Location: Jean Mayer Human Nutrition Research Center On Aging
2024 Annual Report
Objectives
Objective 1: Characterize diet to determine patterns that associate with healthy aging, and construct models of the various components of these dietary patterns to determine the contribution that each component of the pattern provides to overall associations, while concurrently considering the joint associations of different dietary components.
Subobjective 1.A: Form a new cohort composed of participants adhering to more plant-based dietary patterns to identify factors associated with long-term adherence to healthier dietary patterns and to examine the health benefits of adherence to these dietary patterns.
Subobjective 1.B: Describe the relationship between water intake, hydration and age, and examine the relationships between water intake and hydration and healthy aging.
Objective 2: Determine the relationships between specific foods, nutrients, and other bioactive dietary components of dietary patterns and healthy aging and key elements of healthy aging, such as physical, metabolic, musculoskeletal, vision, and cognitive function.
Subobjective 2.A: Examine the relationship between inadequate vitamin B12 status and accelerated brain aging and explore potential exacerbation of this relationship by high folate status.
Objective 3: Examine the potential genetic modification of the relationships between dietary patterns and their constituents associated with healthy aging, and employ metabolomic and transcriptomic “signatures” of optimal dietary patterns and of healthy aging to detect pathways that may link diet and healthy aging.
Subobjective 3.A: Examine the association between sugar-sweetened beverage (SSB) consumption and dyslipidemia and determine if single nucleotide polymorphisms (SNPs) in the CHREBP locus affect this association.
Approach
Diet plays a critical role in maintaining health across the lifespan, but questions remain about the relationship between nutrition and healthy aging, including physical, cardiometabolic, and cognitive health. Using an epidemiological approach applied to community-based, aging populations, we will study diet patterns and provide the evidence needed to create interventions to foster healthy aging. Most of our research will focus on the impact of the entire diet and dietary behaviors, a departure from the more traditional approach of isolating single nutrients. This approach, broadly referred to as dietary pattern analysis, is more predictive of health outcomes and more reflective of the way people eat.

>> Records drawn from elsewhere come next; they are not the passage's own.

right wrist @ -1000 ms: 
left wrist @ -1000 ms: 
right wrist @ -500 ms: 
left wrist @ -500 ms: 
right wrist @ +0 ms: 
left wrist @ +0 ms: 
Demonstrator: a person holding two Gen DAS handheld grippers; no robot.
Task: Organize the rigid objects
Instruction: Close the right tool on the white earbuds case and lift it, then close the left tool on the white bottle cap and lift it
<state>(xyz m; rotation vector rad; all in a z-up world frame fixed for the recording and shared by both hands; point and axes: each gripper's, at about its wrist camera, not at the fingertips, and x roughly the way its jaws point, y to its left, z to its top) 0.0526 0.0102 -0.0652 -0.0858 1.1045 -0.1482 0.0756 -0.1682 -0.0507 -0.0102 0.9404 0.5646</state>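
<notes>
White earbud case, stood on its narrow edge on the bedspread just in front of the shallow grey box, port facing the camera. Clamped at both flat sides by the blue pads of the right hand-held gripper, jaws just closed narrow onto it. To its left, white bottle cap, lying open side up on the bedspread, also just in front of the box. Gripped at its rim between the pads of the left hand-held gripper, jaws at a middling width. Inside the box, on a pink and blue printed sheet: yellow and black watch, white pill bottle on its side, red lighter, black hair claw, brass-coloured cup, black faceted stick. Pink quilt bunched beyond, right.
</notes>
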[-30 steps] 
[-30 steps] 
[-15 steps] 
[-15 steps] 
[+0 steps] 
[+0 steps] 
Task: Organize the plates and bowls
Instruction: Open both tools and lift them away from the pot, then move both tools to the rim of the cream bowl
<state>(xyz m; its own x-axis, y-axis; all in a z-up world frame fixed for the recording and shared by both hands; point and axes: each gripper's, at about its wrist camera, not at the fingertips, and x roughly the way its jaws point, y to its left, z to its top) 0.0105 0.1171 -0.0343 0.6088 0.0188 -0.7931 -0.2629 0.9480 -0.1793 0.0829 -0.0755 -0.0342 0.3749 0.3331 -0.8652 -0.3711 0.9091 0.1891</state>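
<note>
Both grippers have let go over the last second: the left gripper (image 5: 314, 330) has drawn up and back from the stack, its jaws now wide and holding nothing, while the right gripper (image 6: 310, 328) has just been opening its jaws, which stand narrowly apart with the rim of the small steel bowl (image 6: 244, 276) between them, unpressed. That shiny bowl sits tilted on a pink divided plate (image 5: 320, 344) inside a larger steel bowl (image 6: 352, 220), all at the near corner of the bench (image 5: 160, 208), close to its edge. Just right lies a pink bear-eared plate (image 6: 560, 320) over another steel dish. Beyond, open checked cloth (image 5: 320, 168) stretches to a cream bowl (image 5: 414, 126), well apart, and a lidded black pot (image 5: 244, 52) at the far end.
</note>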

We will link this approach with genetics, metabolomics, and transcriptomics in the context of large community-based aging cohorts so we can characterize not just healthy aging phenomena, but make an impact by identifying optimal dietary and behavior patterns at both the individual and population levels. The dietary pattern methodology allows us to capture the complexity of diet and the interactions of different dietary components. In addition to conventional diets, we will include alternative diets such as whole food and plant-based (e.g., vegan diets). We will identify factors associated with adherence to such diets; examine potential mechanisms by which bioactive dietary components affect health outcomes (e.g., B vitamins and dementia); and identify factors, such as genetic variation, responsible for differences in response to dietary patterns and food components (such as sugar intake). Results of this research will allow us to translate the science of nutrition and healthy aging into guidance for the public.
Progress Report
A. As part of our research examining the role of dietary patterns in healthy aging (Objective 1), we examined the relationship of dietary patterns to cognitive health and dementia in two studies. It is known that inflammation in the brain is a hallmark of Alzheimer’s disease with evidence suggesting that it might be involved in the pathogenesis of this disorder, but there is little information on the role pro-inflammatory dietary patterns and the development of Alzheimer’s disease. We investigated this relationship in collaboration with investigators from the University of Texas Health San Antonio, Boston University, Harvard School of Public Health, and New York University. In a large community-based study we observed that higher scores on a dietary inflammation index, which was previously demonstrated to be related to greater peripheral inflammation, were associated with a greater risk of Alzheimer’s disease and all-cause dementia.
B. While there is evidence that diet in older ages may be associated with greater age-related cognitive change, there is little known about the long-term relationship between diet quality and cognitive function. Therefore, in collaboration with investigators from the Tufts Friedman School of Nutrition Science and Policy, we investigated the relationship of a healthy dietary pattern using the Healthy Eating Index and cognitive ability over the life course in a subset of the 1946 British Birth Cohort to identify the life stage when diet may impact cognitive ability most. Our study was the first to examine the trajectory of diet and cognitive ability throughout the lifespan, from age 4 to 70 years, and suggests that the dietary influence on age-related cognitive changes may occur much earlier than previously believed. We observed that those with the worse lifetime cognitive trajectories were most likely to have unhealthy diets whereas those with the healthiest cognitive trajectories were significantly more likely to have consumed the healthiest diets. Our finding also suggests that dietary patterns in midlife, before age 50 years, may be most predictive of cognitive trends up to age 69 years.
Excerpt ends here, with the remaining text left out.